As alterações propostas fazem que, como num passe de
mágica, as irregularidades deixem de existir e o que era um passivo
ambiental de uma propriedade rural praticamente desapareça. Com isso,
muito pouco do que foi ilegalmente desmatado permanece com a obrigação
de ser recuperado ou compensado, como exige a legislação brasileira
desde 1934.
Uma comparação com as
iniciativas governamentais de regularização do pagamento de impostos,
os chamados Programas de Recuperação Fiscal (Refis), pode ajudar a
entender a questão.
O Refis visa criar oportunidades para o recolhimento
de impostos atrasados, que dificilmente seriam pagos em condições
normais de prazos e incidência de juros. Além disso, tem o objetivo de
regularizar a situação dos contribuintes inadimplentes que ficam sem
acesso ao credito público. Para tanto é dado um desconto e os valores
são parcelados de forma a tornar viável o pagamento.
O substitutivo de Aldo Rebelo tenta criar uma
espécie de “Refis para devedores de Reserva Legal e áreas de preservação
permanente”. O problema é que ele propõe mudanças tão radicais na
legislação que seriam comparáveis ao governo mudar a alíquota do imposto
que está atrasado durante a negociação do pagamento da dívida. Ora, se a
alíquota é alterada para menor, como exigir que os devedores paguem os
valores atrasados calculados com uma alíquota que já não existe.

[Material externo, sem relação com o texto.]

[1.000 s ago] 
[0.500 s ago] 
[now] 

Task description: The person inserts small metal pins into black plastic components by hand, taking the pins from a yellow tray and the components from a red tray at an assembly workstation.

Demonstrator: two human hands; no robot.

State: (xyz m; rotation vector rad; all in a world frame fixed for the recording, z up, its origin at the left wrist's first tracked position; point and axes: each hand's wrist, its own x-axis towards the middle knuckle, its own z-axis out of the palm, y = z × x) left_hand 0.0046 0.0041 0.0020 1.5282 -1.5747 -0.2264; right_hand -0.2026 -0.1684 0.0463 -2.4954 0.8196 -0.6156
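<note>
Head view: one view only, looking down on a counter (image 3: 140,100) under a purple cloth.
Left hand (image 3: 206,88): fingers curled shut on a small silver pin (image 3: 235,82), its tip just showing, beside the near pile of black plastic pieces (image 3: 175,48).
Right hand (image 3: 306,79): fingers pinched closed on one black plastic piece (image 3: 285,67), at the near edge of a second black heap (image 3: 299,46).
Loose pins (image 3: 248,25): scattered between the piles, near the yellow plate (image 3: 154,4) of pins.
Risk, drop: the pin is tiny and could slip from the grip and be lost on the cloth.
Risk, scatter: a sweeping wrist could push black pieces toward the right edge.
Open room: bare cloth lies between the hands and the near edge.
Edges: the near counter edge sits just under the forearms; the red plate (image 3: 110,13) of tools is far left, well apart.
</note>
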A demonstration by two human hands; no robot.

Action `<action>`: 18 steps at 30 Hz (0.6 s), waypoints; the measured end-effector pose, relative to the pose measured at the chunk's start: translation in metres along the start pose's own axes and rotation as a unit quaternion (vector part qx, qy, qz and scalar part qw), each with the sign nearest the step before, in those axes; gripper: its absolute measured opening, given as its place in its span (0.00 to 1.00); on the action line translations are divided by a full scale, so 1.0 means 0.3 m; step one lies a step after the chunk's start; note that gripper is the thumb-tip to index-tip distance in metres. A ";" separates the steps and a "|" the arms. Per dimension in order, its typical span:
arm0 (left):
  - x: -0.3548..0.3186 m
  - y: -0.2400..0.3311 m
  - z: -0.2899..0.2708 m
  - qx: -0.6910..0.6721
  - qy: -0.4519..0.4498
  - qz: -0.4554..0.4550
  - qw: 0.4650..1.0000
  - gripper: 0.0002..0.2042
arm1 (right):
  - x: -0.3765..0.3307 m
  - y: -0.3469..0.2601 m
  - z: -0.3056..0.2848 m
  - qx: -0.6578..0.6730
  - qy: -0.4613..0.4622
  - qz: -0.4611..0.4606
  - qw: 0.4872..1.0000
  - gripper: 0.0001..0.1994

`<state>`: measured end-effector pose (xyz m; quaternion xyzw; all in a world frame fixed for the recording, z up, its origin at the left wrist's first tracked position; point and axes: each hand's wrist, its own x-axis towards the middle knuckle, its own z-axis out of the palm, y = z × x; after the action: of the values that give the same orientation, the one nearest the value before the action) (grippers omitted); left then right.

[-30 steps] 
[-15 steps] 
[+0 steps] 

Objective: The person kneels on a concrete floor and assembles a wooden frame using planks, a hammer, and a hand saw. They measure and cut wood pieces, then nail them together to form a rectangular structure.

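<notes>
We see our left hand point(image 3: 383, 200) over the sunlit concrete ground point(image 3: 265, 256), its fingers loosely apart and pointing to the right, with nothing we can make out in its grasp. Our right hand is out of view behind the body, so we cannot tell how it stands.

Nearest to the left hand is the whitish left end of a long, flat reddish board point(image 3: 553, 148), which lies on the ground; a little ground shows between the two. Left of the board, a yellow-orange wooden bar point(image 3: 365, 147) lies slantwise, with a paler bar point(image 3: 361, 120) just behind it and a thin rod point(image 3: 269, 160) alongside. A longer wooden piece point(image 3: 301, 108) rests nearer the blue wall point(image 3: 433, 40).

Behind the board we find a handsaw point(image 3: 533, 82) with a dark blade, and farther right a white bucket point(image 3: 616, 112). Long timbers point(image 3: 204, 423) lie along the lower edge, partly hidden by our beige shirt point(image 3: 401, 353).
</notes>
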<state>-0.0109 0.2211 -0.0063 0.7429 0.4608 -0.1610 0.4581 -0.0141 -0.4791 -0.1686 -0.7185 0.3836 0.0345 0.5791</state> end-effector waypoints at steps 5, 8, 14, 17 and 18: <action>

Contrariando a justificativa original de facilitar a
regularização, o substitutivo retira propriedades da situação
irregular, sem que o proprietário rural tenha que corrigir pelo menos
parte do ato ilegal praticado.
Esse é um dos efeitos mais perversos do texto, pois
acaba por beneficiar quem desmatou em detrimento de quem cumpriu a lei e
possui parte de sua propriedade com Reserva Legal e APP conservada.
O outro efeito negativo, tão grave quanto o
primeiro, é que ao diminuir a dimensão das áreas que devem ser mantidas
com vegetação nativa, conforme veremos a seguir, o substitutivo torna
possível a autorização de desmatamento de extensas áreas hoje protegidas
pelo atual Código Florestal.
Estímulo aos desmatamentos
É forçoso reconhecer
que o substitutivo de Rebelo foi engenhosamente construído. Salvo
dispositivos escandalosamente antiambientais, a maioria dos problemas
está nos detalhes de um texto que possui 55 artigos e 37 páginas. Os
principais são expostos a seguir:
1.
Introdução do conceito de “Área rural consolidada”. Ao definir essa
nova figura legal, o substitutivo simplesmente converte para essa
categoria as ocupações irregulares feitas até 22 de julho de 2008 em
fragrante desrespeito à legislação ambiental. Mais do que um jogo de
palavras, introduz uma ideia que será posteriormente defendida à
exaustão, de que o que está feito não deve ser revertido. Uma espécie de
direito adquirido para quem desrespeitou a legislação ambiental.
2.
Ampliação do conceito de pequena propriedade rural, sem critérios
socialmente adequados, possibilitando o aumento significativo de
proprietários rurais beneficiados pelo tratamento diferenciado e
preferencial dado aos pequenos produtores rurais, mesmo sem o serem.
3. Modificação
do parâmetro para o cálculo das áreas de preservação permanente (APP)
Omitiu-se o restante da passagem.